Leaving out the pictures, transcribe all of the records faithfully.

** DATA EXCERPTS follows **

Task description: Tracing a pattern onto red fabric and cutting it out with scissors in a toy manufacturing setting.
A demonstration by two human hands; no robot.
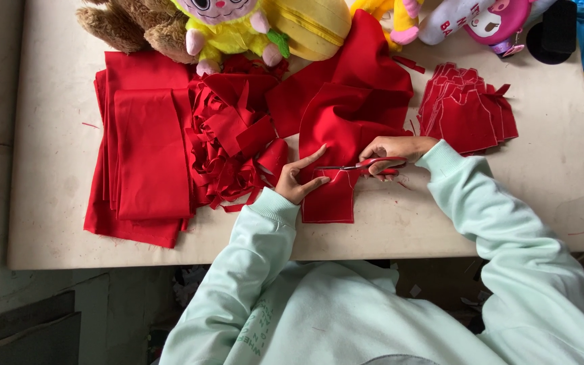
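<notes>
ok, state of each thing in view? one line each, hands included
left hand: flat, pressing down the red fabric piece
right hand: closed on the scissors
scissors: blades on the fabric piece, mid-cut
red fabric piece: lying flat, partly cut
folded red cloth: stacked, untouched
scraps: loose tangled heap
cut pieces: piled flat
plush toys: lying at the table's far edge

Beige table with red cloth.
Folded stack, scraps, cut pieces, plush toys lie on it.
</notes>
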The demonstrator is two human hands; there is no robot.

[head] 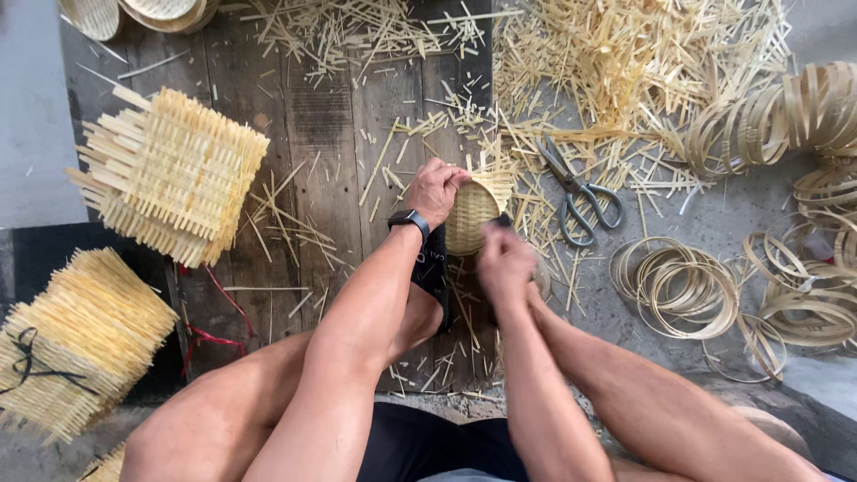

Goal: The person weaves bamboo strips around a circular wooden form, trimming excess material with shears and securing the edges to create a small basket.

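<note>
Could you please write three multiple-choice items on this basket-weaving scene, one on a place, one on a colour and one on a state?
1. Where do the scissors lie?
A. To the right of the small woven basket, on the ground among bamboo offcuts
B. On the stack of woven mats
C. In the right hand

2. What colour is the smartwatch on the left wrist?
A. White
B. Black
C. Red

3. How does the left hand stand to the small woven basket?
A. It rests on a knee
B. It hovers far above it
C. Its fingers grip the basket's upper rim

Answers: 1 A, the scissors lie open-handled on the ground just right of the basket; 2 B, band and face are dark black; 3 C, the fingers curl over the rim while the right hand works at the basket's lower edge.
</note>
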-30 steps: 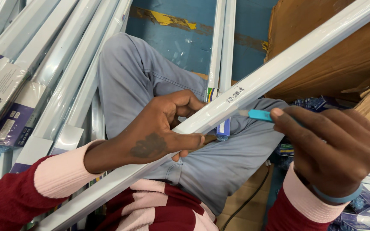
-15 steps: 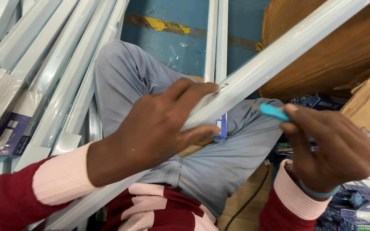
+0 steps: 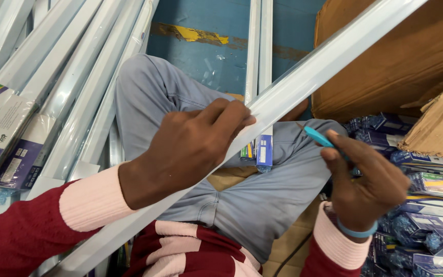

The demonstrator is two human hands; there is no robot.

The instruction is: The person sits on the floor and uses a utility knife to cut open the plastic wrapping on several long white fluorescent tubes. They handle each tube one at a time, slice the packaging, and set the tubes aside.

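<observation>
Blue floor (image 3: 201, 56) shows behind grey-trousered knees, with wrapped tubes (image 3: 42, 102) stacked at one side and cardboard (image 3: 396, 66) at the other. Across the lap slants a long white tube light (image 3: 324, 66); the left hand (image 3: 190, 149) curls over its middle, fingers closed on it. Just below the tube, the right hand (image 3: 365, 184) pinches a blue pen (image 3: 318, 137), tip near but apart.

Upper left of the frame: stack of long white tube-light fittings in clear sleeves (image 3: 52, 97). Upper centre: blue painted floor with a worn yellow stripe (image 3: 201, 36). Upper right: brown cardboard boxes (image 3: 401, 66). Lower right: heap of small blue printed cartons (image 3: 426, 205).
</observation>
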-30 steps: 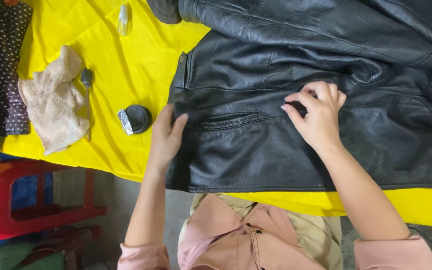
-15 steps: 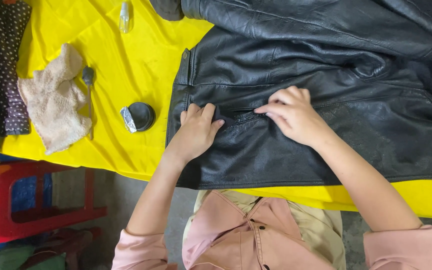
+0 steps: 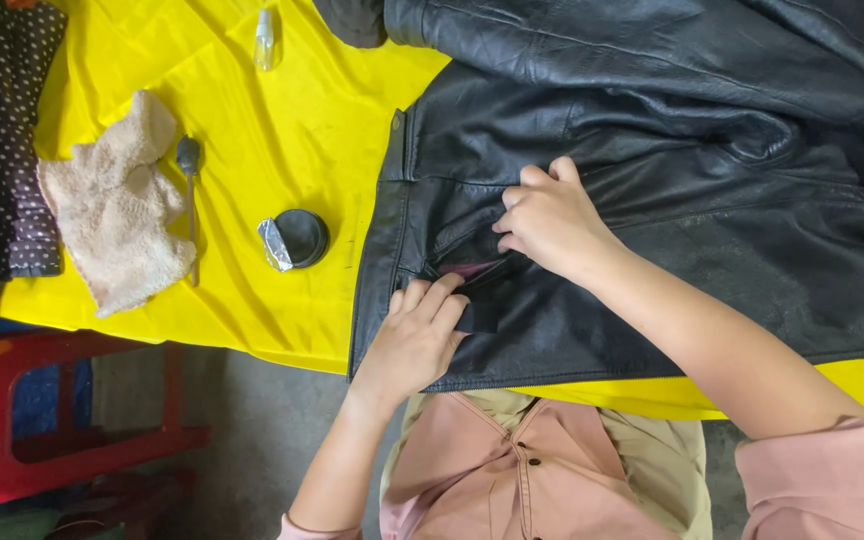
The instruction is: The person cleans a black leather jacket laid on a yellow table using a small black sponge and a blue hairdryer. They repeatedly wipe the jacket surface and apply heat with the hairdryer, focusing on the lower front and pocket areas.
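Left hand (image 3: 417, 335): fingers curling, pinching the lower pocket edge of the black leather jacket (image 3: 652, 200).
Right hand (image 3: 552, 220): fingers bent, gripping the upper pocket edge.
Jacket: lying on the yellow cloth (image 3: 282, 130).
Round tin (image 3: 297, 240): lying at 9 o'clock of the pocket.

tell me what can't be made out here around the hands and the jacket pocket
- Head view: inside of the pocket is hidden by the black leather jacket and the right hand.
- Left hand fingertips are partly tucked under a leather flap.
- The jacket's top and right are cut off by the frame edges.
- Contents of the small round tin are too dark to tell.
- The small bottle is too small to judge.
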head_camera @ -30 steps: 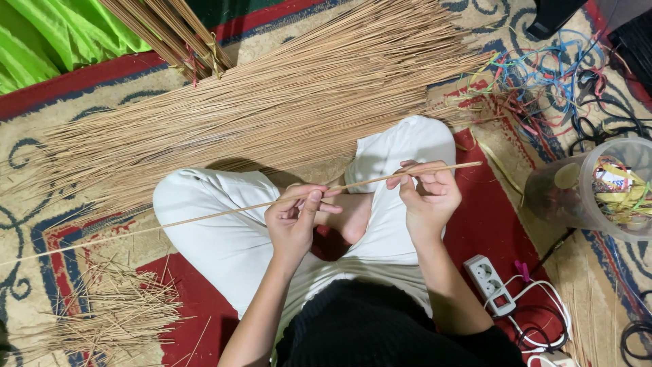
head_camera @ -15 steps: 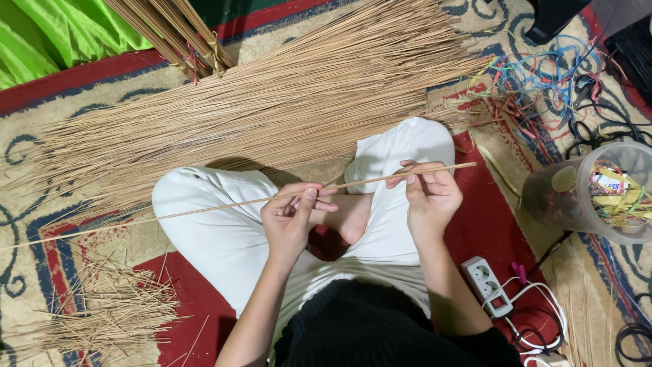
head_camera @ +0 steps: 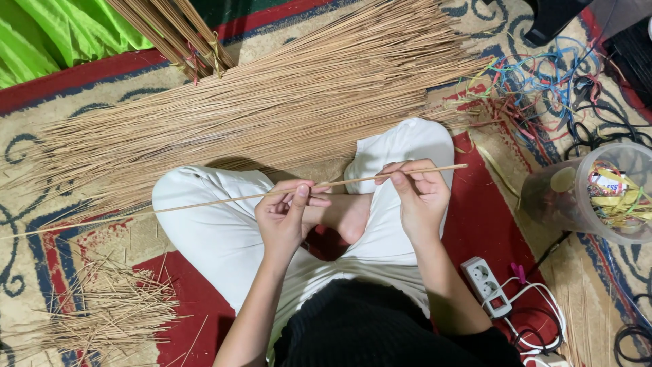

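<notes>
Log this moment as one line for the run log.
left hand: pinching thin stick | right hand: pinching same stick near its end | stick pile: on rug beyond knees | plastic jar: at right

- The thin stick [head_camera: 224, 200] runs on toward the left edge, its far tip lost against the patterned carpet [head_camera: 41, 163].
- Where the left hand [head_camera: 288, 217] pinches it, the fingers [head_camera: 300, 197] cover that stretch.
- The tied bundle [head_camera: 183, 34] and green cloth [head_camera: 54, 34] are cut off at the top.
- The clear plastic jar [head_camera: 598, 197] is cropped by the right edge, its contents a jumble.
- The power strip [head_camera: 485, 285] cable leaves at the bottom.
</notes>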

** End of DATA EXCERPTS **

_YOUR SOLUTION_
Task description: Tracing a pattern onto red fabric and cutting it out with scissors in a toy manufacturing setting.
A demonstration by two human hands; no robot.
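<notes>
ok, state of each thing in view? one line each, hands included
left hand: flat, pressing down the red fabric piece
right hand: closed on the scissors
scissors: blades on the fabric piece, mid-cut
red fabric piece: lying flat, partly cut
folded red cloth: stacked, untouched
scraps: loose tangled heap
cut pieces: piled flat
plush toys: lying at the table's far edge

Beige table with red cloth.
Folded stack, scraps, cut pieces, plush toys lie on it.
</notes>
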The demonstrator is two human hands; there is no robot.

[head] 

Goal: The person weaves bamboo strips around a circular wooden form, trimming excess material with shears and securing the edges to create a small basket.

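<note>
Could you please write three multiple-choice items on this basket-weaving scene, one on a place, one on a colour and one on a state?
1. Where do the scissors lie?
A. To the right of the small woven basket, on the ground among bamboo offcuts
B. On the stack of woven mats
C. In the right hand

2. What colour is the smartwatch on the left wrist?
A. White
B. Black
C. Red

3. How does the left hand stand to the small woven basket?
A. It rests on a knee
B. It hovers far above it
C. Its fingers grip the basket's upper rim

Answers: 1 A, the scissors lie open-handled on the ground just right of the basket; 2 B, band and face are dark black; 3 C, the fingers curl over the rim while the right hand works at the basket's lower edge.
</note>
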-30 steps: 
-15 steps: 
+0 steps: 

The demonstrator is two human hands; there is no robot.

The instruction is: The person sits on the floor and uses a utility knife to cut open the plastic wrapping on several long white fluorescent tubes. They handle each tube one at a time, slice the packaging, and set the tubes aside.

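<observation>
Blue floor (image 3: 201, 56) shows behind grey-trousered knees, with wrapped tubes (image 3: 42, 102) stacked at one side and cardboard (image 3: 396, 66) at the other. Across the lap slants a long white tube light (image 3: 324, 66); the left hand (image 3: 190, 149) curls over its middle, fingers closed on it. Just below the tube, the right hand (image 3: 365, 184) pinches a blue pen (image 3: 318, 137), tip near but apart.

Upper left of the frame: stack of long white tube-light fittings in clear sleeves (image 3: 52, 97). Upper centre: blue painted floor with a worn yellow stripe (image 3: 201, 36). Upper right: brown cardboard boxes (image 3: 401, 66). Lower right: heap of small blue printed cartons (image 3: 426, 205).
</observation>
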-30 steps: 
-15 steps: 
+0 steps: 
The instruction is: The person cleans a black leather jacket laid on a yellow table using a small black sponge and a blue hairdryer. They repeatedly wipe the jacket surface and apply heat with the hairdryer, focusing on the lower front and pocket areas.
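Left hand (image 3: 417, 335): fingers curling, pinching the lower pocket edge of the black leather jacket (image 3: 652, 200).
Right hand (image 3: 552, 220): fingers bent, gripping the upper pocket edge.
Jacket: lying on the yellow cloth (image 3: 282, 130).
Round tin (image 3: 297, 240): lying at 9 o'clock of the pocket.

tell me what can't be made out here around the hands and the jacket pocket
- Head view: inside of the pocket is hidden by the black leather jacket and the right hand.
- Left hand fingertips are partly tucked under a leather flap.
- The jacket's top and right are cut off by the frame edges.
- Contents of the small round tin are too dark to tell.
- The small bottle is too small to judge.
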head_camera @ -30 steps: 
head_camera @ -15 steps: 
head_camera @ +0 steps: 

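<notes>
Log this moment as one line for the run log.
left hand: pinching thin stick | right hand: pinching same stick near its end | stick pile: on rug beyond knees | plastic jar: at right

- The thin stick [head_camera: 224, 200] runs on toward the left edge, its far tip lost against the patterned carpet [head_camera: 41, 163].
- Where the left hand [head_camera: 288, 217] pinches it, the fingers [head_camera: 300, 197] cover that stretch.
- The tied bundle [head_camera: 183, 34] and green cloth [head_camera: 54, 34] are cut off at the top.
- The clear plastic jar [head_camera: 598, 197] is cropped by the right edge, its contents a jumble.
- The power strip [head_camera: 485, 285] cable leaves at the bottom.
</notes>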

The response is now finished.